Medo – 1

– Borboletas?
– Sim.
– Você tem medo de borboletas?
– Sim.
– …
Continuo andando. Estou acostumada com esta expressão entre surpresa/divertida/incrédula.
– Mas, por que? Um bicho tão bonito…
– Não disse que borboletas são feias. A menos, é claro, que você olhe de perto. Porque, de perto, vamos combinar que todo inseto é horroroso. Borboletas são bonitas e importantes pra natureza. Mas lá no canto delas e eu aqui no meu.
– Mas, você só tem medo de borboletas? Ou de mariposas também?
– Deusmelivrecrédincruis! Mariposas são borboletas do mal. Mariposas são borboletas que se alimentaram de sangue humano depois da meia noite. Aquelas grandonas e peludas que tem “olhos nas asas” e que ficam grudadas na parede então…. Arghhhh.
Só de pensar me dá calafrios.
– Hahahaha, sua exagerada. Até parece! Ruim mesmo é barata. Fala sério: você tem mais medo de barata que de borboleta, não é?
– Não. De barata eu tenho nojo, horror, aversão. É um bicho sujo e asqueroso. Já borboleta não: é só medo puro mesmo. Reconheço que borboletas são bonitas, que não fazem mal a ninguém, não transmitem doenças… mas não quero aproximação. Como eu disse: elas lá e eu cá.
– Cobra.
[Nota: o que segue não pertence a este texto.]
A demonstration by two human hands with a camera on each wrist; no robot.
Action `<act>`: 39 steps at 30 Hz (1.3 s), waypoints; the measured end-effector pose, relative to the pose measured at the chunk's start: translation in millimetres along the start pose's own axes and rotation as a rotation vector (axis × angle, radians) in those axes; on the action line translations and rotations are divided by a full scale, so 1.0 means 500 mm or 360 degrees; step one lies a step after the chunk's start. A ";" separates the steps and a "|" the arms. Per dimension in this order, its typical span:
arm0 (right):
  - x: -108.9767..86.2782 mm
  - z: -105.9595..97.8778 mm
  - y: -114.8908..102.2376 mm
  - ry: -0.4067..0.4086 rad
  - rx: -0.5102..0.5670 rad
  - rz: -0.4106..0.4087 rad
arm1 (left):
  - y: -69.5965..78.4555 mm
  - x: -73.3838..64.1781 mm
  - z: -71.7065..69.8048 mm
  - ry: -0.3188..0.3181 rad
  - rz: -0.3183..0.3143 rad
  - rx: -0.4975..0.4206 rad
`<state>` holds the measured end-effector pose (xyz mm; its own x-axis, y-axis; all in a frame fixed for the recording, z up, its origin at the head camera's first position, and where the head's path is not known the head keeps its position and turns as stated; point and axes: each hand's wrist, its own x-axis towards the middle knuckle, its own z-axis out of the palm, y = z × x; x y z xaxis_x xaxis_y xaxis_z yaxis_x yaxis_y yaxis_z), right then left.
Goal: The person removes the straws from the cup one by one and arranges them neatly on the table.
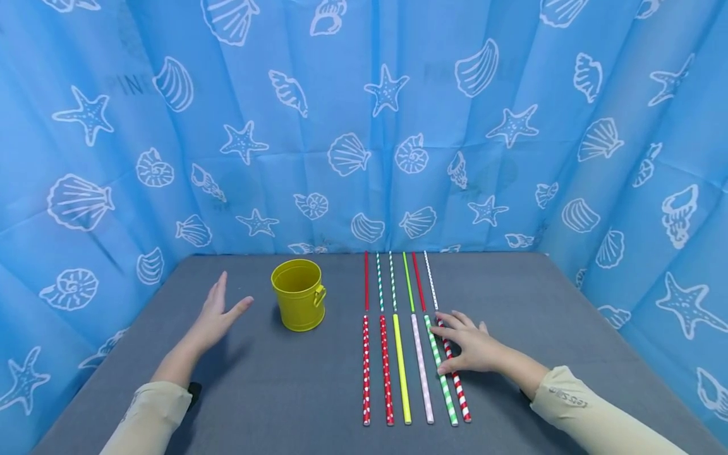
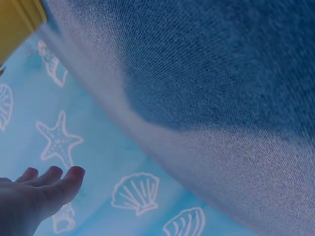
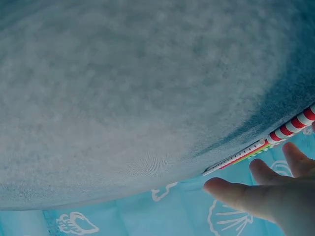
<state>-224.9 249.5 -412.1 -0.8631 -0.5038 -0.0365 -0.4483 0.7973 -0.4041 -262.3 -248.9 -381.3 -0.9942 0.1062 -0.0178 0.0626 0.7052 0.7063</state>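
Note:
My right hand (image 1: 474, 347) hovers over the right end of the front row of paper straws, fingers spread and thumb near the green-and-white striped straw (image 1: 447, 395). The red-and-white striped straw (image 1: 461, 398) passes partly hidden beneath that hand. In the right wrist view, the extended fingers (image 3: 241, 191) overlap the curtain beside the red-striped straw (image 3: 290, 127). Off to the left, my left hand (image 1: 213, 316) is held up with fingers extended and thumb apart, holding nothing. A yellow metal bucket (image 1: 298, 306) with a side handle stands just right of it.
Further left in the front row lie a pink straw (image 1: 422, 373), a yellow straw (image 1: 401, 373) and two red dotted straws (image 1: 387, 373). Behind them runs a row of several straws, including a bright green one (image 1: 408, 281). A blue shell-print curtain (image 1: 352, 114) borders the grey table (image 1: 273, 398).

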 end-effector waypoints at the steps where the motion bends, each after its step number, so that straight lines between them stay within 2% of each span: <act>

Você tem mais medo de cobra que de borboleta, aposto.
– Cobras são venenosas, então não é questão de ter medo ou não. É questão de bom senso. Agora, se a cobra não for venenosa, não tenho medo. Já borboleta, não quero diálogo mesmo.
– Então…. Você tem mais medo de cobra do que de borboleta? É isso mesmo? Confere?
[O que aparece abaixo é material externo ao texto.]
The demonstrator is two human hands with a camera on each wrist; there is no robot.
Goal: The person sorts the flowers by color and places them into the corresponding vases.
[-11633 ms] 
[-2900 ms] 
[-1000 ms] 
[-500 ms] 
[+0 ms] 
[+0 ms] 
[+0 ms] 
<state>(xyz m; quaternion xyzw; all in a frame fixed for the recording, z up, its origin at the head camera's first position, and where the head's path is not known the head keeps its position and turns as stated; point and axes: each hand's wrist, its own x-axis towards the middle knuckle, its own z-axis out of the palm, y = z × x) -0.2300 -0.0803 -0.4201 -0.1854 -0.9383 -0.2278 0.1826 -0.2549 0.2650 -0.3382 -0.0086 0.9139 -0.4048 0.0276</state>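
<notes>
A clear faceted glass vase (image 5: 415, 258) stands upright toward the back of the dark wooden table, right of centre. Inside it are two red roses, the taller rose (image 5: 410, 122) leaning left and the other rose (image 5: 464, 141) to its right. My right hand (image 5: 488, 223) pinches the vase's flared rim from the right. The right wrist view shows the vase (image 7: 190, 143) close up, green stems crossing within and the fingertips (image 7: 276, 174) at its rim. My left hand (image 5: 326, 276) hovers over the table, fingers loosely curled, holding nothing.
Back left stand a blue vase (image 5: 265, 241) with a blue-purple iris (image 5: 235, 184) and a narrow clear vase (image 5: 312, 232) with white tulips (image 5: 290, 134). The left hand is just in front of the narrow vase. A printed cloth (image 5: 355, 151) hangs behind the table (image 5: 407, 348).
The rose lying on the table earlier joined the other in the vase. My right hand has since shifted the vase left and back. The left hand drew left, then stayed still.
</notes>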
– Olha, é assim. Barata, cobra, tigre, escorpião, tubarão… são animais ou perigosos ou peçonhentos e oferecem um risco real. Sim, tenho medo deles. Mas é um medo justificado. Já borboletas não. Tenho medo, mas não tenho como justificá-lo. É um medo primal, inexplicável. Talvez Freud explique. Talvez possa se dizer que não gosto de borboletas porque seu comportamento é aleatório, errático, impossível de antecipar. Uma borboleta pode voar pra longe, ou se aproximar, ou pousar diretamente no seu nariz. Não dá pra prever. E talvez isto contrarie minha necessidade de controle e eu traduza este sentimento internamente como “medo” porque é uma sensação mais fácil de nomear. Mas, na boa, não quero nem saber. Só quero as borboletas a uma distância segura da minha pessoa.
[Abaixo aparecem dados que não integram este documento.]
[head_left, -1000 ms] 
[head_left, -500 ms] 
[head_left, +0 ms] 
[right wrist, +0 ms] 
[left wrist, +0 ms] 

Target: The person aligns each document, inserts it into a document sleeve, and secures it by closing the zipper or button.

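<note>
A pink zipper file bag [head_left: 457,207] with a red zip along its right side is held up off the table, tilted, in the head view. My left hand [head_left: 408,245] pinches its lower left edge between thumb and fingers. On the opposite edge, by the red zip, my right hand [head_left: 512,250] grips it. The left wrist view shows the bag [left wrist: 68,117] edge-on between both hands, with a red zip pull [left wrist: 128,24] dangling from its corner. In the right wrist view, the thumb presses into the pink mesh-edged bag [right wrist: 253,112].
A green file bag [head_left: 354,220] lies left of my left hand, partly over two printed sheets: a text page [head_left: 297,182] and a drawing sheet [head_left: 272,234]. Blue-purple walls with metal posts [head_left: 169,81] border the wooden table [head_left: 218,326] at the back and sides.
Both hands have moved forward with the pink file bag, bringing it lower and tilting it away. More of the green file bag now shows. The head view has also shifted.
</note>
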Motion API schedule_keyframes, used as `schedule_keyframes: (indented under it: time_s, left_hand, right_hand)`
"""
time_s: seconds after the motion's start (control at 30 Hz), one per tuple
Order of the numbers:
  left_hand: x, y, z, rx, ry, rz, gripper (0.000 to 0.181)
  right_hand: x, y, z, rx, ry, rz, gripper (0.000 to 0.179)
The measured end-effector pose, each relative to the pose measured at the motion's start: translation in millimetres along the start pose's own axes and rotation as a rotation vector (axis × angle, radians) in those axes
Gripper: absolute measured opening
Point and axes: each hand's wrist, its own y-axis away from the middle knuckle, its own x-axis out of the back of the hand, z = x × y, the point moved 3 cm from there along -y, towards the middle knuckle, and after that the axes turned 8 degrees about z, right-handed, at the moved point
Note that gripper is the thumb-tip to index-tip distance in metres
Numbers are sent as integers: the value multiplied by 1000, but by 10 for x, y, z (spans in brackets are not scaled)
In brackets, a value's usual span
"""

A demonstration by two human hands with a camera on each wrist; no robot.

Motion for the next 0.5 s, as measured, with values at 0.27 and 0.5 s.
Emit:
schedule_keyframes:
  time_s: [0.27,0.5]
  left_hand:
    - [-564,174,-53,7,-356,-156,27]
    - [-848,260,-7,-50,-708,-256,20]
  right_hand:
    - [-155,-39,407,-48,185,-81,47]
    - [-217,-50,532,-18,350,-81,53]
– Se uma borboleta entrar na sua casa…
– Eu saio.
– Você não mata?
– Não, eu saio. Quem vai tirar o cadáver da borboleta de lá depois e limpar aquela gosma branca? Eu hein?
– Não creio.
– Ou saio, ou peço pra alguém tirá-la de lá.
– E se não tiver ninguém?
– Fecho a porta do cômodo em que ela está, tranco a chave e espero alguém chegar.
– Enquanto isso…
– Enquanto isso ela tem um cômodo, eu tenho o resto casa, eu tenho mais territórios que ela, então ainda estou ganhando.
– Pegar uma toalha e ir espantando a borboleta pra uma janela está fora de cogitação?
Respiro fundo. É chegada a hora da revelação na qual ninguém jamais acredita.
– Borboletas me atacam.
– Uóti???? Hahahaha!!!!
– Pára de rir, criatura! É sério. As borboletas sempre vêm pra cima de mim. Elas estão lá, voando pra lá e pra cá daquele jeito irritante delas. É só eu aparecer que elas largam o que estiverem fazendo e vêm pra cima de mim! Pára de rir que é serio!!!! Ah, droga, ninguém acredita nisso.
– Péra, péra que minha barriga está doendo de rir, péra….. Hahahaha. As borboletas atacam você? Com o que? Aquelas garras enormes? Os dentes afiados? Hahahaha!!!!
– As borboletas me atacam sim. Elas são como predadores, que sentem o cheiro do medo. Elas se alimentam do medo. Pára de rir! Ah, não dá pra conversar com você.
– Desculpe. Mas é que ter medo de borboleta é ridículo.
Fico quieta. Fazer o que? É verdade.
– Medo de borboleta… só você mesmo!
– Mas…
– O que?
– Nicole Kidman também tem medo de borboleta.